## Directions
Lines in the entries below where the word "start" shows up should each be copied.

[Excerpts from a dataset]
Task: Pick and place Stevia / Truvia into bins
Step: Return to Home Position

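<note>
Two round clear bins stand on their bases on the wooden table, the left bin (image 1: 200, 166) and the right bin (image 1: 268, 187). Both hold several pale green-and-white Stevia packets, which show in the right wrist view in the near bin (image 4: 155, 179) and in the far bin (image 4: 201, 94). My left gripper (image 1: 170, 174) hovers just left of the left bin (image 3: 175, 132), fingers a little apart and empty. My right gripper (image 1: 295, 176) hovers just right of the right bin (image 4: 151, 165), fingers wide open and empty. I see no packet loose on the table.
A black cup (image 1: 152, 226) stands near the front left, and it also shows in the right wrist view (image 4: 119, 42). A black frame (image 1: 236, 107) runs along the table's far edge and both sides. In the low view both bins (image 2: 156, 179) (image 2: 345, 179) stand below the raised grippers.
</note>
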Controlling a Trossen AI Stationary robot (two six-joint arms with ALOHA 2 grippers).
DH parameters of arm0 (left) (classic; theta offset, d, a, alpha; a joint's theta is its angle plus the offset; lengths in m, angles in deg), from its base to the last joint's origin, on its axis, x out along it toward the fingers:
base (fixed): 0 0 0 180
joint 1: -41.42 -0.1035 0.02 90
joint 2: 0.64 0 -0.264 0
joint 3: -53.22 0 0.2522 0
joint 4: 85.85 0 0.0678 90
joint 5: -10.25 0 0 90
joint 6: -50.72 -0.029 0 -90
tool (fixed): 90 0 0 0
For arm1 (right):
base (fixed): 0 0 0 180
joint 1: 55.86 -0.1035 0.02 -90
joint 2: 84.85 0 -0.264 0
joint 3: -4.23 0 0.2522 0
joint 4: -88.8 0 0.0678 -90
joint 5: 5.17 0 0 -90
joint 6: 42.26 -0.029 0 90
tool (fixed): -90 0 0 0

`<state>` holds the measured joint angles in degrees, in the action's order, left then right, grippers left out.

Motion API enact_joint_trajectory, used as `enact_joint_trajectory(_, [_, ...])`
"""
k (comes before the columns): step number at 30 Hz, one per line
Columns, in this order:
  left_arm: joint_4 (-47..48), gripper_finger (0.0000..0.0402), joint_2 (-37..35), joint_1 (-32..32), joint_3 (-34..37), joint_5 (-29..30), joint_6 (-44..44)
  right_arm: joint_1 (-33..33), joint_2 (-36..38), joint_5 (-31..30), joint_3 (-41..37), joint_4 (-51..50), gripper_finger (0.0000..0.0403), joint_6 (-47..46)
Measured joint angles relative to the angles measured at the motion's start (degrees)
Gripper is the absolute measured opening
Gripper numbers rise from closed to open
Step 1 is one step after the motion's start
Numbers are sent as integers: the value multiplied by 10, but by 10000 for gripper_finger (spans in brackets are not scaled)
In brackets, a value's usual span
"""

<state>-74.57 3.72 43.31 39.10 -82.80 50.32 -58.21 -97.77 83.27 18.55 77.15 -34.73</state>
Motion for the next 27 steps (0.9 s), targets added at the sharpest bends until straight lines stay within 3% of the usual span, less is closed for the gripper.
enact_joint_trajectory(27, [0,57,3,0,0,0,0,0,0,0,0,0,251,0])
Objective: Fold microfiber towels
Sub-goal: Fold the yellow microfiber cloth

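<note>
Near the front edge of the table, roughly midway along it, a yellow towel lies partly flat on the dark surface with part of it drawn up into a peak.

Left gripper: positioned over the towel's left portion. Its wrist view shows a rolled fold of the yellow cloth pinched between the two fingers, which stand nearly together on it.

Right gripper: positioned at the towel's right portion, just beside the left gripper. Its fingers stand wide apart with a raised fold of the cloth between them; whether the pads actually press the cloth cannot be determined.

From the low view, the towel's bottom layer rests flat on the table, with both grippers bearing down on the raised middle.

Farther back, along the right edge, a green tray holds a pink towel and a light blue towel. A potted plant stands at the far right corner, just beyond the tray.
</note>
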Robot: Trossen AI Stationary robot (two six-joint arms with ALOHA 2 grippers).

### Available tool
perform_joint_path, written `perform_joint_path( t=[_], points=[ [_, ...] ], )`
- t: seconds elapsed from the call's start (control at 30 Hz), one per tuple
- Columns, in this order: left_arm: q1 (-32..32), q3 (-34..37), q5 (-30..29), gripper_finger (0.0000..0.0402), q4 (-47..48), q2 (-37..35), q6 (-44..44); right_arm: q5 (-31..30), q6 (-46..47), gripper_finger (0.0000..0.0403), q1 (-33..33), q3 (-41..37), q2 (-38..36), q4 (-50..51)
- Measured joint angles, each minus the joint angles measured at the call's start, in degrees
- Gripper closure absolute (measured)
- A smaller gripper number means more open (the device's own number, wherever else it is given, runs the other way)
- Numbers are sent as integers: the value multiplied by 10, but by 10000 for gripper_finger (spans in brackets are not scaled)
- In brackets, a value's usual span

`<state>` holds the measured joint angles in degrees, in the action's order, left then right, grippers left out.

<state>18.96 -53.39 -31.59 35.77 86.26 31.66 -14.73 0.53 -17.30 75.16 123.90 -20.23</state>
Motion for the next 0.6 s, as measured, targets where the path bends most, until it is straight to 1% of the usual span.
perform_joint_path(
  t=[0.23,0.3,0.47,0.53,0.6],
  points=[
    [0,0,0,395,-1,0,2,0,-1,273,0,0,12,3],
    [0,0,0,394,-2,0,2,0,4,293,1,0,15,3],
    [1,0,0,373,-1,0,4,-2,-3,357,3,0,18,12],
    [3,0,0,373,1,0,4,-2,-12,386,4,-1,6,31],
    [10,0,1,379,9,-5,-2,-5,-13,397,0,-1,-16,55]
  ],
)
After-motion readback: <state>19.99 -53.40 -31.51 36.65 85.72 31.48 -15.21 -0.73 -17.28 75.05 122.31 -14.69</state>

## Exercise solution
Measured joint angles relative to the angles measured at the motion's start (degrees)
Step 1 is one step after the motion's start
- t: seconds elapsed from the call's start (control at 30 Hz), one per tuple
- Measured joint angles, each minus the joint angles measured at the call's start, in degrees

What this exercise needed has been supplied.